Find the word "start" in the listing; pull out each line holding it.

Raw data:
# # # #
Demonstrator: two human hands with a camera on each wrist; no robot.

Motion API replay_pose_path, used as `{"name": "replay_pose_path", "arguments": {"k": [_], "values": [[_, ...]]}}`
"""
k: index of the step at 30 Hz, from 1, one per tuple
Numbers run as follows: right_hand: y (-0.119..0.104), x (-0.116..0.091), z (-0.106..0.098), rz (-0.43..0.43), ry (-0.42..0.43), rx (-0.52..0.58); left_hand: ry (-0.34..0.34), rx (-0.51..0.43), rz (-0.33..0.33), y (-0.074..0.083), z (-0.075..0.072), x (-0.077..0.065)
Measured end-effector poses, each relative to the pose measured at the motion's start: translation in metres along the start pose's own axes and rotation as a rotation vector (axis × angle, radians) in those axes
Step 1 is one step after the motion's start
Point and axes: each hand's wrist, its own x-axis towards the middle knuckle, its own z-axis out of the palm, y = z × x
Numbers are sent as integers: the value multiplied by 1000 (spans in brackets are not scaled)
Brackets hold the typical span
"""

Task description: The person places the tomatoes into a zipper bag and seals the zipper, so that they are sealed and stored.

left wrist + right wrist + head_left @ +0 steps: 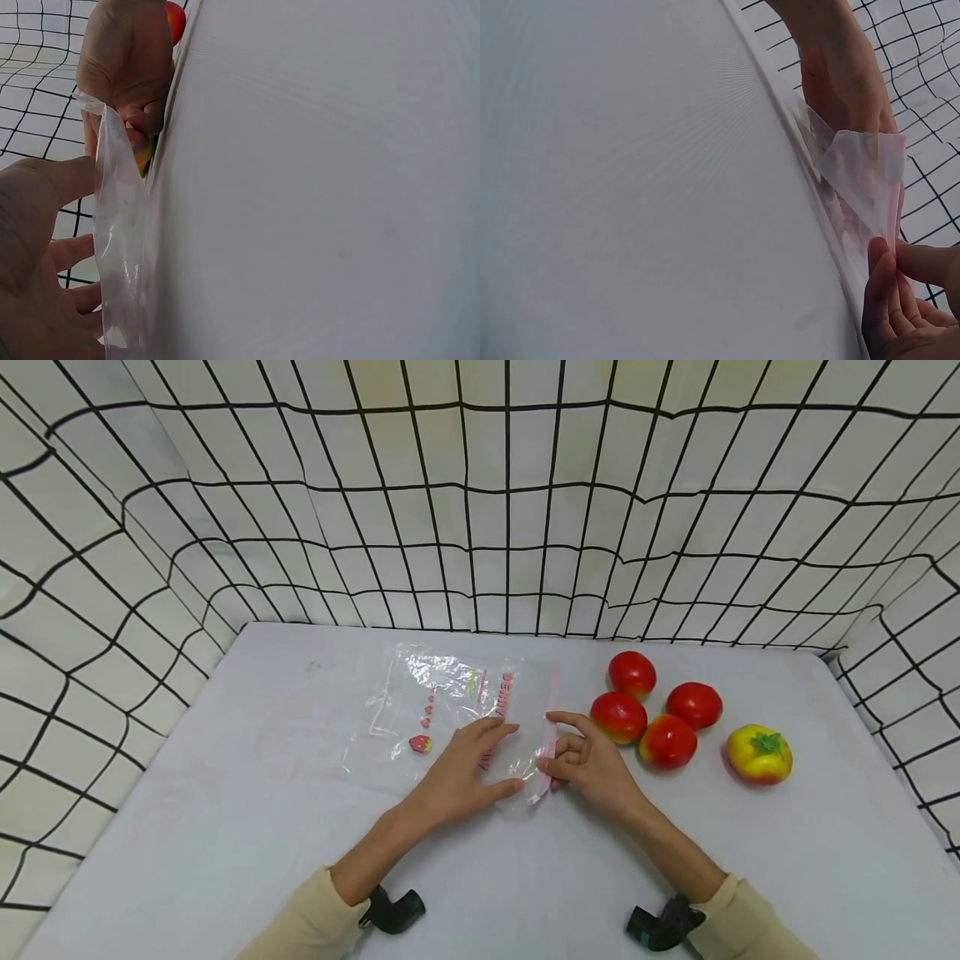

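Observation:
A clear plastic zip bag (390, 710) with red lettering, a strawberry print and a pink zip edge lies flat on the table. My right hand (596, 768) pinches the pink edge between thumb and curled fingers; in the right wrist view those fingers (885, 281) have lifted the edge off the cloth. Over the bag's middle, my left hand (465, 772) rests with fingers spread and thumb out. From the left wrist, the left fingers (71, 251) touch the raised film (120, 240) without curling round it.
Right of the bag sit several red tomato-like fruits (618, 717) in a cluster. A yellow-red fruit with a green top (759, 754) stands farther right. White cloth covers the table (187, 827), and black netting (487, 518) over white walls borders its back and sides.

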Motion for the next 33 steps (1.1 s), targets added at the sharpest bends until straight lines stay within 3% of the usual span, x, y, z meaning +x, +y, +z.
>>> {"name": "replay_pose_path", "arguments": {"k": [22,33], "values": [[-2,-5,1,15,59,-56,-3,-27,-35,-7,-16,0],[-4,3,-1,8,100,-105,72,-19,-4,2,-12,2]]}}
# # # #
Expected output:
Measured end-effector poses, each relative to the pose measured at the motion's start: translation in metres along the start pose's own axes and rotation as a rotation vector (axis × angle, radians) in those axes
Step 1 is one step after the motion's start

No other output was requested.